→ PROMPT
Your output is to hold only the lines from the one showing "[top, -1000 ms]" through the end of the listing, exactly, with every picture excluded.

=== DATA FOR THIS TASK ===

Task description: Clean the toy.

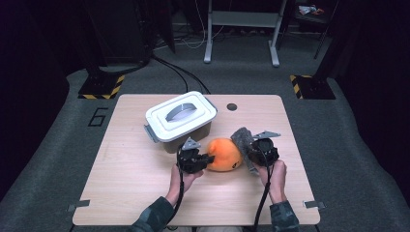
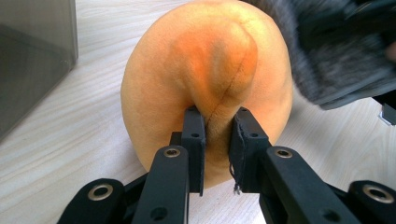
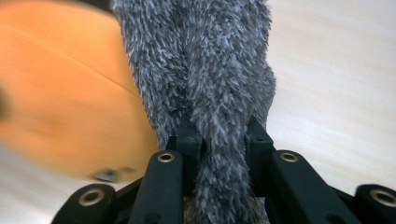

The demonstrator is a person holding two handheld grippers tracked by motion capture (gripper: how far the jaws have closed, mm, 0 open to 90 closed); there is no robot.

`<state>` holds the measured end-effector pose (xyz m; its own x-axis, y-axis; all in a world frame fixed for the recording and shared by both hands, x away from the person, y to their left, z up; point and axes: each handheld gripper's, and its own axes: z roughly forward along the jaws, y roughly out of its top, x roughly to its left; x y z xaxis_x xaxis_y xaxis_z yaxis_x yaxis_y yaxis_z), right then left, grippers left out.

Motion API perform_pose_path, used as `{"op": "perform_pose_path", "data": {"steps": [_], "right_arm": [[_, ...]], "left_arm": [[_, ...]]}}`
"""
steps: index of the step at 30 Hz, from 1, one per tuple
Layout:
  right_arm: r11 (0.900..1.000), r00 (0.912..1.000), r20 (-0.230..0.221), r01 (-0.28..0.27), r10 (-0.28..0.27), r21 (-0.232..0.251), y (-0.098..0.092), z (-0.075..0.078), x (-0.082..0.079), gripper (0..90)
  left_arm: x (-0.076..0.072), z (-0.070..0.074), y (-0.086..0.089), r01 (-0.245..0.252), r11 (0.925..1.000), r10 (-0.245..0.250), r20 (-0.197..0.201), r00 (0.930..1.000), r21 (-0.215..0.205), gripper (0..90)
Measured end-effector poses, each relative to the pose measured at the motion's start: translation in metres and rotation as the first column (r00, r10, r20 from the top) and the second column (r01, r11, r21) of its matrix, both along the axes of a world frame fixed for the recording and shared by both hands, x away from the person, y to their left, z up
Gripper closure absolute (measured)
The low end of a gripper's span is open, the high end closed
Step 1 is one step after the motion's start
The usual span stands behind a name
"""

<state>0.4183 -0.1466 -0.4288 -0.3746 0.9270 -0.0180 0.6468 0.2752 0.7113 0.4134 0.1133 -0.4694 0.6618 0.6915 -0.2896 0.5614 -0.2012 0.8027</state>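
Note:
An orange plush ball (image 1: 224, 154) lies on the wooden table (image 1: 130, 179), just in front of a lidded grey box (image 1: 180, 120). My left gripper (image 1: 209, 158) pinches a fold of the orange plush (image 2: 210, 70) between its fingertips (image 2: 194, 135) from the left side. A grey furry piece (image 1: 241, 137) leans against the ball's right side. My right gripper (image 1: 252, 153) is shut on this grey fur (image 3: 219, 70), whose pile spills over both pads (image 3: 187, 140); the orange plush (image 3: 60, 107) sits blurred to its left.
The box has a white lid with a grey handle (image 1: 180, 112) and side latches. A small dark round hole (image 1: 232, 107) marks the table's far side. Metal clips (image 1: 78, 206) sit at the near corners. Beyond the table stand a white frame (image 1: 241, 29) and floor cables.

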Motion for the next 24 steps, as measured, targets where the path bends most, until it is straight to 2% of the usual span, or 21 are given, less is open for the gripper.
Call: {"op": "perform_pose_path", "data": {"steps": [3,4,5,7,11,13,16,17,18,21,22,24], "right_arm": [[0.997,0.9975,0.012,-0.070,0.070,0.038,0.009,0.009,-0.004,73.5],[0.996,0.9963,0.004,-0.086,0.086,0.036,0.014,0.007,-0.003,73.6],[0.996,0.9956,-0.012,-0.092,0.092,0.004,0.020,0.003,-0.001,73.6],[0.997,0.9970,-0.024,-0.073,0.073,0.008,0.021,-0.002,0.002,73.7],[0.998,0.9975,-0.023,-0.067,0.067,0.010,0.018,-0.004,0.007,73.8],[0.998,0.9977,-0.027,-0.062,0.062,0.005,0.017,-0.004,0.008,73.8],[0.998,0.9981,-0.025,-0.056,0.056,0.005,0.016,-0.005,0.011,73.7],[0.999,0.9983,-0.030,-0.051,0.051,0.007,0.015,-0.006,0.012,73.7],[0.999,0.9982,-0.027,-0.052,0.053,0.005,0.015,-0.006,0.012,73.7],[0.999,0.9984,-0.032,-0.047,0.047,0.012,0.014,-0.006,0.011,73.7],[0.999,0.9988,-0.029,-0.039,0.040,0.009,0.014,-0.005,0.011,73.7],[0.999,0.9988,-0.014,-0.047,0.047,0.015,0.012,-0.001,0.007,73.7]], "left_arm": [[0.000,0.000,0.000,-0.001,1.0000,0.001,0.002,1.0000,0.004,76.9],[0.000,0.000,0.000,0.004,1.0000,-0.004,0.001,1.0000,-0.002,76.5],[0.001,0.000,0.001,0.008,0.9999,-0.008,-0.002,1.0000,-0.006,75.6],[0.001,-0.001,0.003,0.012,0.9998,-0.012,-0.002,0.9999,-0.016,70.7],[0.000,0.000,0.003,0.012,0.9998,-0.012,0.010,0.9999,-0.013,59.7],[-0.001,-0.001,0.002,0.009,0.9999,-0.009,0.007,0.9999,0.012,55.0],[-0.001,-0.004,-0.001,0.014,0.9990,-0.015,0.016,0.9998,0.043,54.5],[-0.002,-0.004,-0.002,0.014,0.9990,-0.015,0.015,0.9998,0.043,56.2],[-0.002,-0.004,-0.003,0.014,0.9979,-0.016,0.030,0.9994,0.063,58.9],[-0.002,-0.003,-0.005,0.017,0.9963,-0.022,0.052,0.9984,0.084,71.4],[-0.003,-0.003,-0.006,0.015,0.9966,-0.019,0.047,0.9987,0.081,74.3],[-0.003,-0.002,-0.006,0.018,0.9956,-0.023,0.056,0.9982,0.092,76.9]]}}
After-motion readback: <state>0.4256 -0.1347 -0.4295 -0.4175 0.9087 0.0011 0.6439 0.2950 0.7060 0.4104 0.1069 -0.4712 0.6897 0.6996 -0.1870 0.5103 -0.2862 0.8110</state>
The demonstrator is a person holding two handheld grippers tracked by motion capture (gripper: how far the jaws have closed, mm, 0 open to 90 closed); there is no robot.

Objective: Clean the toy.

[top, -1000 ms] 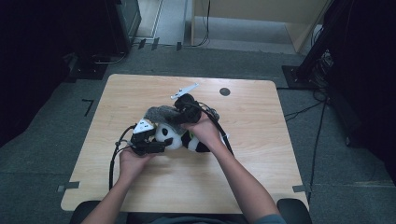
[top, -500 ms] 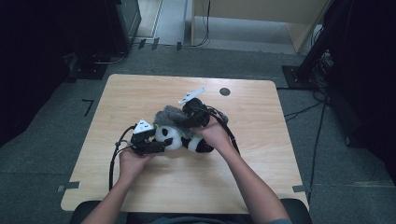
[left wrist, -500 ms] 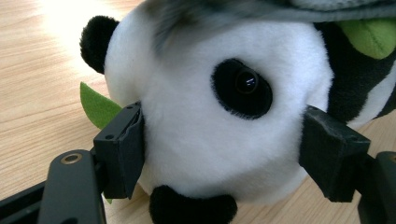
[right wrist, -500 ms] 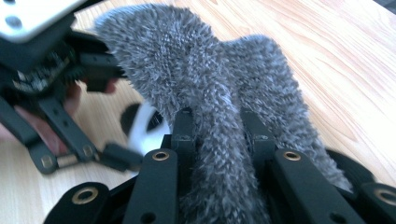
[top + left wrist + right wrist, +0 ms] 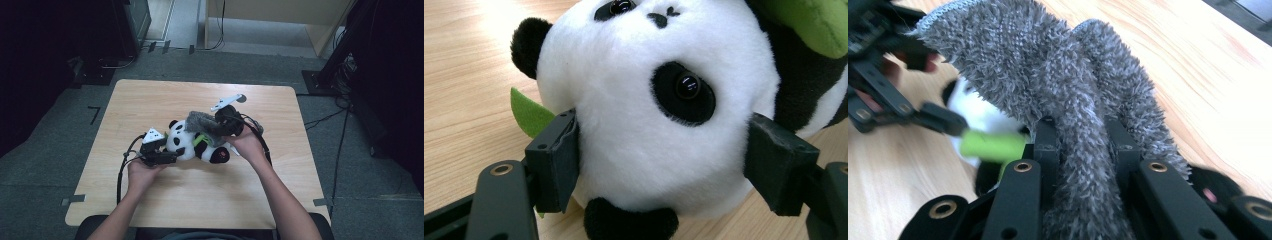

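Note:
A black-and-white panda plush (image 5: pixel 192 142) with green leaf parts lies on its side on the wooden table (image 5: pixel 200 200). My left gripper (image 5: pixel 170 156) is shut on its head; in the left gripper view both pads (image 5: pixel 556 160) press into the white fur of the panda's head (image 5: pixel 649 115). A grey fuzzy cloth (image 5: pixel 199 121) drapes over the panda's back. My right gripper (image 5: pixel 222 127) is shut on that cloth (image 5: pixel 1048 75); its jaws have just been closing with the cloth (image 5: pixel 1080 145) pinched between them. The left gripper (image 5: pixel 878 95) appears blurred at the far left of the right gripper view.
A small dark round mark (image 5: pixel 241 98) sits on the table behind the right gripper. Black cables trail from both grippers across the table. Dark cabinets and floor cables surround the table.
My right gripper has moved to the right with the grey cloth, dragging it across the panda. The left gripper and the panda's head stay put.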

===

→ WRITTEN ANSWER
[top, -1000 ms] 
[top, -500 ms] 
[left wrist, -500 ms] 
[right wrist, -500 ms] 
[top + left wrist + right wrist, +0 ms] 

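Note:
A black-and-white panda plush (image 5: pixel 192 142) with green leaf parts lies on its side on the wooden table (image 5: pixel 200 200). My left gripper (image 5: pixel 170 156) is shut on its head; in the left gripper view both pads (image 5: pixel 556 160) press into the white fur of the panda's head (image 5: pixel 649 115). A grey fuzzy cloth (image 5: pixel 199 121) drapes over the panda's back. My right gripper (image 5: pixel 222 127) is shut on that cloth (image 5: pixel 1048 75); its jaws have just been closing with the cloth (image 5: pixel 1080 145) pinched between them. The left gripper (image 5: pixel 878 95) appears blurred at the far left of the right gripper view.
A small dark round mark (image 5: pixel 241 98) sits on the table behind the right gripper. Black cables trail from both grippers across the table. Dark cabinets and floor cables surround the table.
My right gripper has moved to the right with the grey cloth, dragging it across the panda. The left gripper and the panda's head stay put.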

This answer is finished.